A Júlia era a mãe do António e chegou tarde a casa depois da reunião de pais. No final, a directora de turma chamou-a para falarem as duas. A professora era nova, ensinava Inglês e estava preocupada; chamou a mãe do António que se aproximou apreensiva e preparada para ouvir queixas do filho, perturba as aulastem más notas ou anda com más companhias. Mas assim que a professora reparou nas sombras na expressão da mãe, tranquilizou-a de imediato com um sorriso afável. Deixou-lhe a mão no braço enquanto se despedia dos outros pais que saíam e deitavam olhares para as duas mulheres, provavelmente aliviados por não terem sido chamados.

A professora começou com um tom melífluo de professora como se a Júlia fosse uma aluna. Admitiu-lhe que estava preocupada com o António e foi escolhendo as palavras como se fossem pedras seguras para atravessar um ribeiro: não estava a falar. Era um aluno que participava e interessado, mas desde há uns tempos que não falava, sentava-se no fundo da sala e demorava a entregar os exercícios. A directora tinha medo que o António piorasse as notas. E depois as perguntas da praxe, aconteceu alguma coisa em casa, na rua ou na escola que pudesse ter escapado às duas?
Perdida e vazia de palavras para responder à professora; a testa encheu-se de carreiros com dúvidas e recordações de algo que possa ter acontecido, mas não sabia de nada. Ele está bem, acho… pensou para si. Talvez o ex-marido soubesse, explicou à professora. Estavam divorciados, mas não podia ser disso. Os dois eram bons amigos, mantinham uma relação saudável pelo António que tinha duas casas e duas fontes de afecto. Não havia discussões, drama, mas que ia falar com o pai dele.
Despediu-se da professora com a promessa de que iria falar com os dois homens. Trancou o carro amarelo que dava sempre na vistas e marcou o número do antigo companheiro que não demorou a atender. O tom jovial que lhe era familiar arrefeceu assim que falaram da reunião, ele confessou-se igualmente perdido. Ninguém atirou culpas, mas ele perguntou se queria que falasse com o filho. Sim, mas quis ser a primeira. Ela ligaria depois. E conduziu até casa que já se fazia tarde.

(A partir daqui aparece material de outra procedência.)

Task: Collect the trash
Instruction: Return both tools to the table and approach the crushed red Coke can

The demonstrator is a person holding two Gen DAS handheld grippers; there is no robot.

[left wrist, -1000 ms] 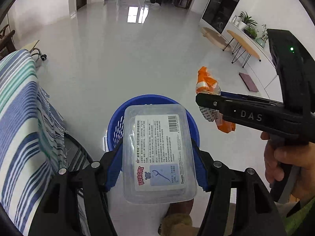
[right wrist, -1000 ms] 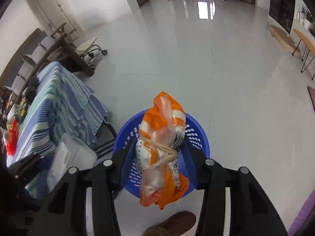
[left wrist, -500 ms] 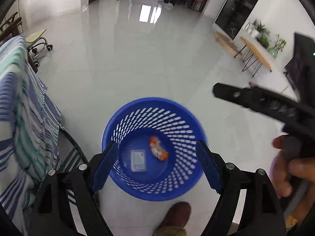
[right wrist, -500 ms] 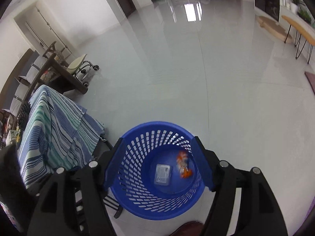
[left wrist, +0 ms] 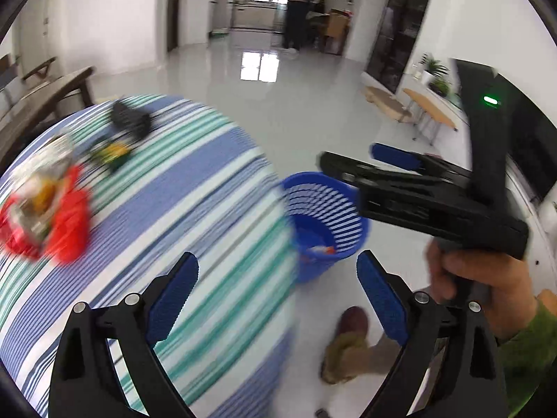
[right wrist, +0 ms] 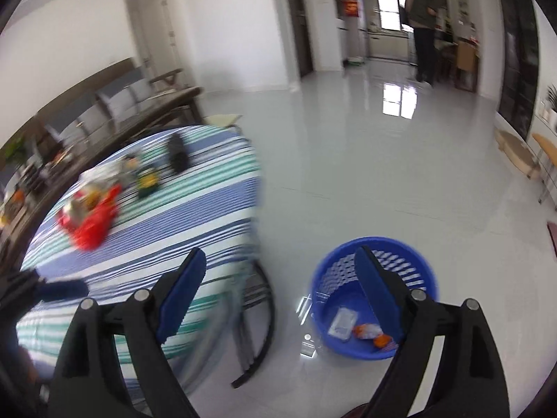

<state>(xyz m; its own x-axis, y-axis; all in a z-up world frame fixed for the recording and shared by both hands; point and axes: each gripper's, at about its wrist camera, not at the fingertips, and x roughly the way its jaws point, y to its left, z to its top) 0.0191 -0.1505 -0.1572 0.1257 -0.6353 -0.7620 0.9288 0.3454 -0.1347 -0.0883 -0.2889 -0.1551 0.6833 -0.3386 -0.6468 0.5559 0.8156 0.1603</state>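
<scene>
While both frames are smeared by motion blur, the layout reads clearly enough. At far left a crumpled red bag of glossy plastic lies on the worktop, whose cloth is striped blue, white and green; beyond it sit a small yellow-green wrapper and a dark, rough-looking object, too blurred to identify. The cloth hangs over the round worktop's edge, and a black curved frame shows beneath it in the right wrist view. The left gripper hovers over that edge, its jaws spread wide and holding nothing; its blue pads are ribbed. Just right of the worktop stands a round blue basket of slotted plastic on the floor, with a clear flat box and an orange-and-white wrapper lying in its bottom. The right gripper, jaws likewise wide apart and empty, hangs between worktop and basket, gripped by a hand. The pale grey floor is glossy, open and reflective, running to a doorway where a person stands.
</scene>
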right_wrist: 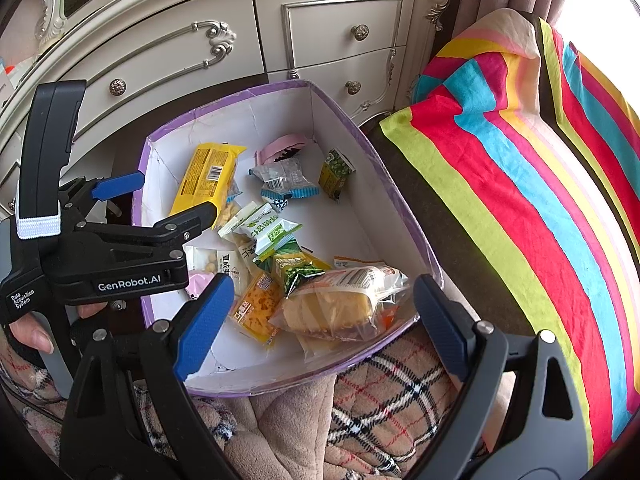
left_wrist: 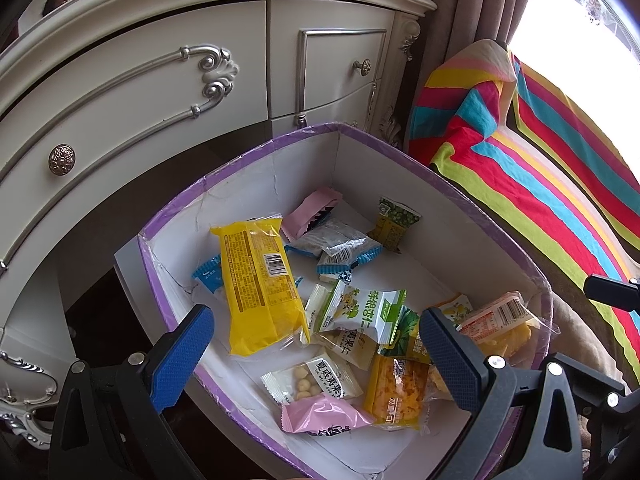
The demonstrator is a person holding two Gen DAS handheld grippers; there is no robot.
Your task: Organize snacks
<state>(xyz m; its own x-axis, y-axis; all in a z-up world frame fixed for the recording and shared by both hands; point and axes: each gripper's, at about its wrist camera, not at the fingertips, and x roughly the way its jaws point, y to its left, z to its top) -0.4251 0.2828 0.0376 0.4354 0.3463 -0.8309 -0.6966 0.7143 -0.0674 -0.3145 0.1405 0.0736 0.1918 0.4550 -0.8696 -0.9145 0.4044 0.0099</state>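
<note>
A cream carved-wood dresser with silver scrollwork (right_wrist: 168, 52) stands at ten o'clock. The left gripper (right_wrist: 160, 200), labelled "GenRobot.AI", hangs spread and empty over the purple-rimmed white cardboard box (right_wrist: 400, 216). Inside lie snack packets: a long yellow barcoded wrapper (left_wrist: 256, 280), a clear cake pack (right_wrist: 340, 300). The right gripper (right_wrist: 320, 316) gapes, empty. At three o'clock, a striped rainbow blanket (right_wrist: 520, 184).

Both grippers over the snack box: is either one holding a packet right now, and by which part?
Nothing is held. The left gripper and the right gripper both have their jaws open above the purple-rimmed box, with no packet between them.
</note>
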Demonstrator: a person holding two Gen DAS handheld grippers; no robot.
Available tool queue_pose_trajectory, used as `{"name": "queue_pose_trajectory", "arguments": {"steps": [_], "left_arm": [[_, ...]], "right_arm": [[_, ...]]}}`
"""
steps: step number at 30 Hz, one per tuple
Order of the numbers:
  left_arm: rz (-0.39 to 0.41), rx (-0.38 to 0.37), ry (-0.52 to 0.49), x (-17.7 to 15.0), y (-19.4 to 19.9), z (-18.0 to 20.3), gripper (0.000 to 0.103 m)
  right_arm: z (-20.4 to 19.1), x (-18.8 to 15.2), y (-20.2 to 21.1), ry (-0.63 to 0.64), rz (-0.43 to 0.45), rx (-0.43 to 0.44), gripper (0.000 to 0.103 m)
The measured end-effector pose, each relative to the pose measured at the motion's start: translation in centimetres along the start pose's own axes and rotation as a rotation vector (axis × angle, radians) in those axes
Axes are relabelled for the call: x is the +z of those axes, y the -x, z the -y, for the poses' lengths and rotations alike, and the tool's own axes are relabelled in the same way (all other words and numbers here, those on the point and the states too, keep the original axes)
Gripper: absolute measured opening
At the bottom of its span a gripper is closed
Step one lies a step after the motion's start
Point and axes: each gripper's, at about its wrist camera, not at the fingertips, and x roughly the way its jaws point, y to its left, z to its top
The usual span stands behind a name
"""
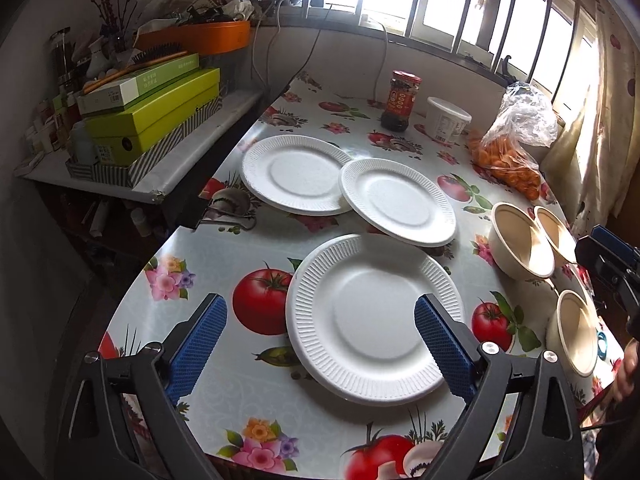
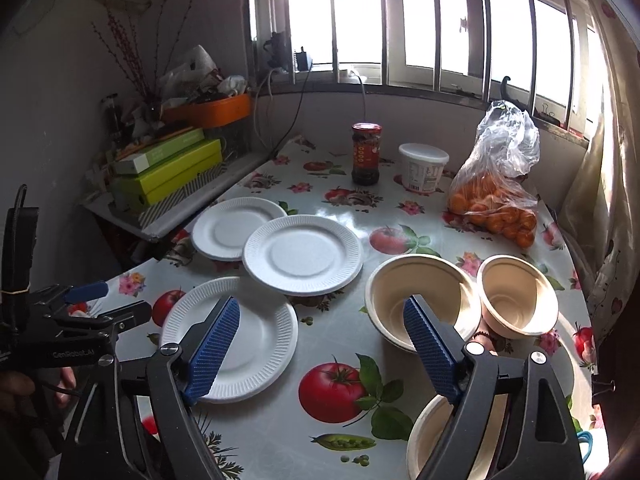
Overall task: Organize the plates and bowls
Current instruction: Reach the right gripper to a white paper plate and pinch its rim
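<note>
Two grippers hover above the worktop [image 1: 224,408], both with fingers spread wide and holding nothing. The left gripper [image 1: 320,344] frames the nearest plate [image 1: 372,320], which lies flat on the tomato-print cloth. The right gripper [image 2: 320,344] sits above a bare stretch between that plate and the nearest bowl [image 2: 424,440] (partly hidden behind its right finger). Farther out, a middle plate [image 1: 398,202] rests tilted, its edge overlapping the far plate [image 1: 294,174]. Two more bowls [image 2: 424,300] stand touching, right of the plates. At the far edge stand a sauce jar [image 2: 366,152], a white tub [image 2: 424,166] and a bag of oranges [image 2: 494,200].
</note>
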Motion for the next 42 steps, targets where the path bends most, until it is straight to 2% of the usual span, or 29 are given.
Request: {"name": "queue_pose_trajectory", "arguments": {"steps": [3, 6, 9, 10, 14, 16, 20, 25, 31, 38, 42], "left_arm": [[-0.018, 0.015, -0.003, 1.0, -1.0, -0.4, 0.088], [-0.05, -0.005, -0.001, 1.9, -2.0, -0.6, 0.084], [-0.082, -0.013, 0.0, 2.6, -3.2, -0.7, 0.083], [-0.091, -0.023, 0.001, 2.9, -3.6, -0.7, 0.08], [-0.14, -0.066, 0.001, 3.8, -5.6, -0.5, 0.076], [-0.166, -0.065, -0.018, 4.2, -6.5, 0.1, 0.064], [-0.158, -0.063, -0.029, 5.1, -7.6, 0.9, 0.064], [-0.136, -0.078, -0.021, 7.0, -9.3, 1.7, 0.064], [-0.198, -0.118, 0.013, 8.2, -12.4, 2.3, 0.064], [-0.211, -0.124, 0.018, 8.5, -13.8, 3.0, 0.064], [-0.255, -0.127, 0.032, 8.6, -14.7, 3.0, 0.064]], "right_arm": [[-0.4, 1.7, -1.9, 0.025, -0.029, 0.044, 0.071], [-0.5, 3.0, -3.8, 0.047, -0.052, 0.059, 0.064], [-0.3, 4.2, -5.8, 0.074, -0.074, 0.07, 0.048], [-0.3, 4.5, -6.3, 0.082, -0.077, 0.07, 0.047], [0.4, 6.0, -8.6, 0.121, -0.091, 0.087, 0.046], [1.0, 6.6, -10.0, 0.13, -0.119, 0.132, 0.046], [1.8, 7.4, -12.6, 0.168, -0.151, 0.117, 0.046], [4.3, 8.4, -16.2, 0.098, -0.22, 0.144, 0.047], [7.2, 9.6, -20.7, 0.022, -0.315, 0.149, 0.047], [8.7, 8.6, -25.0, -0.001, -0.453, 0.196, 0.047], [9.3, 8.0, -26.3, -0.025, -0.498, 0.194, 0.047]]}}
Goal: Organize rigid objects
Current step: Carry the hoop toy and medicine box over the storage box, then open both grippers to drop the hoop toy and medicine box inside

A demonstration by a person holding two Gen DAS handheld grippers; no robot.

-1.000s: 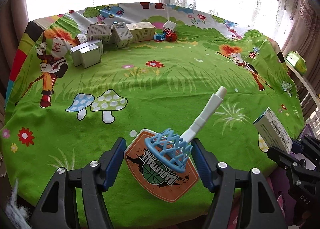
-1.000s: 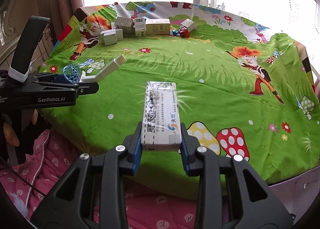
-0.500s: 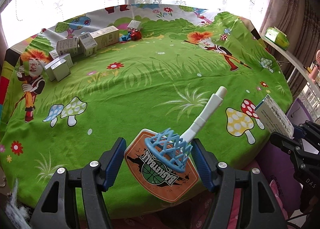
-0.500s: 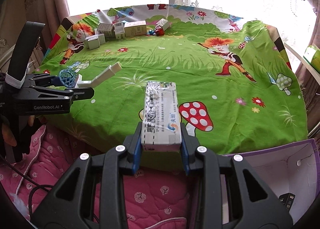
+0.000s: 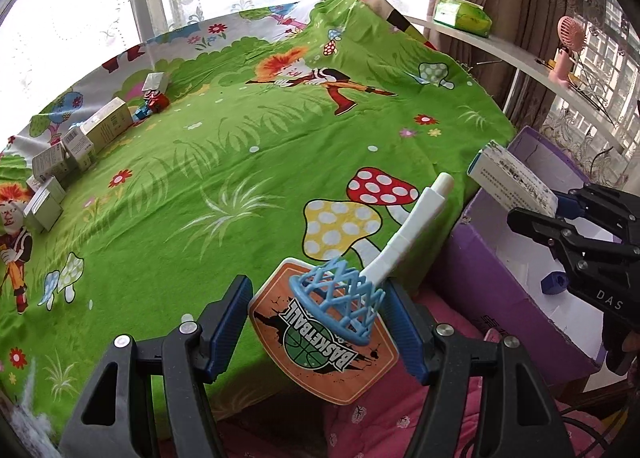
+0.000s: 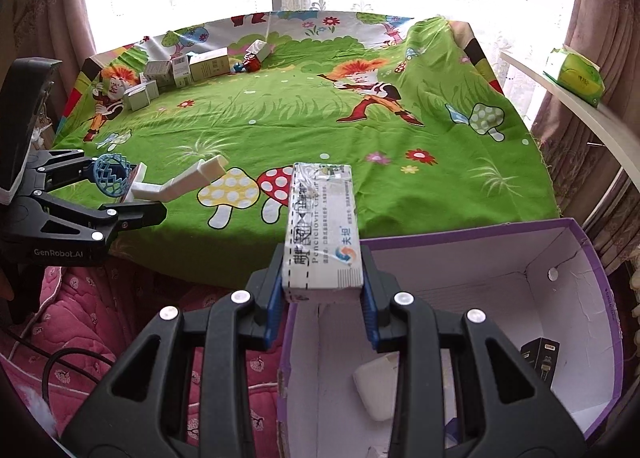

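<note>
My left gripper point(image 5: 316, 310) is shut on a toy basketball hoop point(image 5: 320, 338): an orange backboard, a blue net and a white handle that sticks out over the table's near right edge. From the right wrist view the left gripper point(image 6: 120, 194) shows at the left with the hoop point(image 6: 114, 174). My right gripper point(image 6: 322, 286) is shut on a white medicine box point(image 6: 320, 226), held lengthwise above the near left corner of a purple carton point(image 6: 560, 226). The left wrist view has this medicine box point(image 5: 512, 178) over the carton point(image 5: 500, 298).
Several small cartons point(image 6: 208, 64) and a red toy car point(image 6: 251, 63) sit at the far left of the green cartoon tablecloth point(image 6: 320, 118). The purple carton holds a white item point(image 6: 376, 390) and a black box point(image 6: 540, 358). A pink quilt point(image 6: 100, 318) lies below the table.
Both grippers have swung right past the table's near edge, each keeping its load. The purple carton has come into view under the right gripper.
</note>
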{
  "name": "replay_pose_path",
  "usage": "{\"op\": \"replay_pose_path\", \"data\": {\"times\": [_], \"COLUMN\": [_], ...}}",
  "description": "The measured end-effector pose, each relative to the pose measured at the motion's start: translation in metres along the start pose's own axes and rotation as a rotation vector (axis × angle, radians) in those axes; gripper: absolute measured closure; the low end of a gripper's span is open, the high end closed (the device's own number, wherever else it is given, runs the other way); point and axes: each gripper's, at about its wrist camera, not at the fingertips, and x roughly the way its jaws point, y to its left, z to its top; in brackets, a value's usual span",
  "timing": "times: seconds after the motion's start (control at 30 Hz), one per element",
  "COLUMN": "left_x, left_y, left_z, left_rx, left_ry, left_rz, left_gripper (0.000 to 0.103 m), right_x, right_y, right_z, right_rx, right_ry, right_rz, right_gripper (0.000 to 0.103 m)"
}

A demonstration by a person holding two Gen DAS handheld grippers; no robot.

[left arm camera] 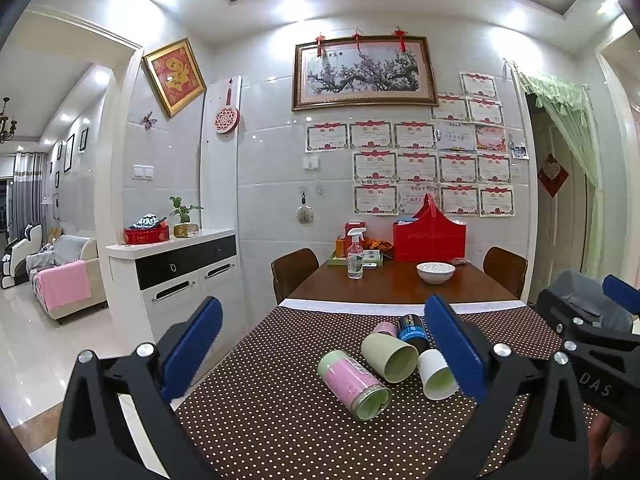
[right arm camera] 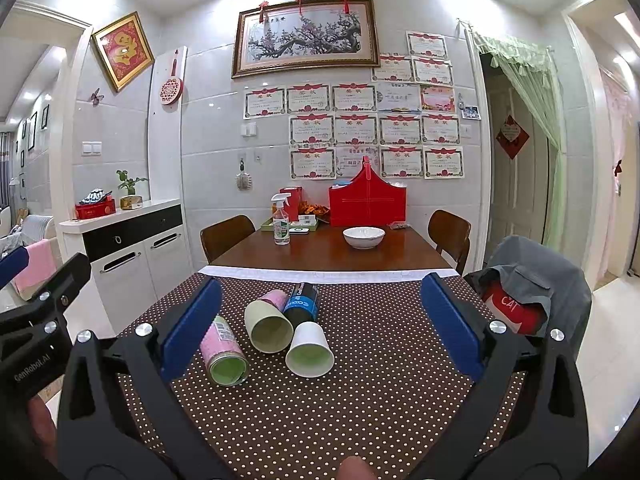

Empurrou a porta da rua, fechou-a com a mão embrulhada no molho de chaves para não fazerem barulho e trancou. Acendeu a luz e encontrou a mochila e o casaco do filho no bengaleiro. Fez o mesmo e espreitou para a porta do fundo que dava para o seu quarto e o do António. Dava para ouvir o baque baque do plástico do teclado e a fanfarra do jogo que tinha comprado há dias. É só para a escola, prometera, mas eles não eram parvos e compraram na mesma. E agora já tinha um jogo.

Descalçou-se para cima da passadeira verde e avançou muda. A cada passo, ponderava como abordar o elefante no quarto. As palavras certas para o filho conversar consigo confortável, mas como havia de fazer isso? Sim, está bem, era a mãe dele, podia atirar com a porta e mandar-lhe um berro ou falar-lhe com a voz da directora que ainda se demorava na cabeça da Júlia. Parou. Às tantas, era só uma fase confusa de adolescente, talvez uma paixoneta não correspondida, por favor, que seja isso, suspirou a mãe que não queria que o filho tivesse em maus lençóis.
Poisou a mão na porta e deslizou-a para dentro.
A janela já estava fechada e as cortinas corridas; o quarto estava de negro, tirando o filho iluminado pelo cone de luz do monitor, com uma sombra estendida aos pés da mãe. Não reparou nela, continuou a jogar concentrado, a bater nas teclas e o som do metal contra metal saía das colunas encostadas à parede. Alguma criatura grunhiu, mas a Júlia não a conseguiu ver. Esgueirou-se para a ponta da cama, sem deixar de reparar no filho com a ponta da língua a espreitar dos lábios. Um tique que ela lhe passou. As molas do colchão denunciaram a mãe e o rapaz empurrou o teclado sobressaltado para a cumprimentar com um sorriso cansado.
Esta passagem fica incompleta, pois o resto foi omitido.